DATA SECTION:

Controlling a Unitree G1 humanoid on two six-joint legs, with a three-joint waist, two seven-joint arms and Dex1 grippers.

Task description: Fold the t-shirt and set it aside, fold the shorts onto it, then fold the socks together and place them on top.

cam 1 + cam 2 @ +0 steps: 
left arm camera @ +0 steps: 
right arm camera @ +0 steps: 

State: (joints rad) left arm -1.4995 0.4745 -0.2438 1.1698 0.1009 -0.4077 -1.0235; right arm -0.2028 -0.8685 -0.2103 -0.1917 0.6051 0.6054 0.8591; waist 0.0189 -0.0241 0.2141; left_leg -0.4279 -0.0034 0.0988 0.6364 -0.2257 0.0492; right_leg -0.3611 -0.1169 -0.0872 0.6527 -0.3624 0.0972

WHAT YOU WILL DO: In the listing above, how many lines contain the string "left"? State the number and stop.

SOLUTION TO THE EXERCISE: 2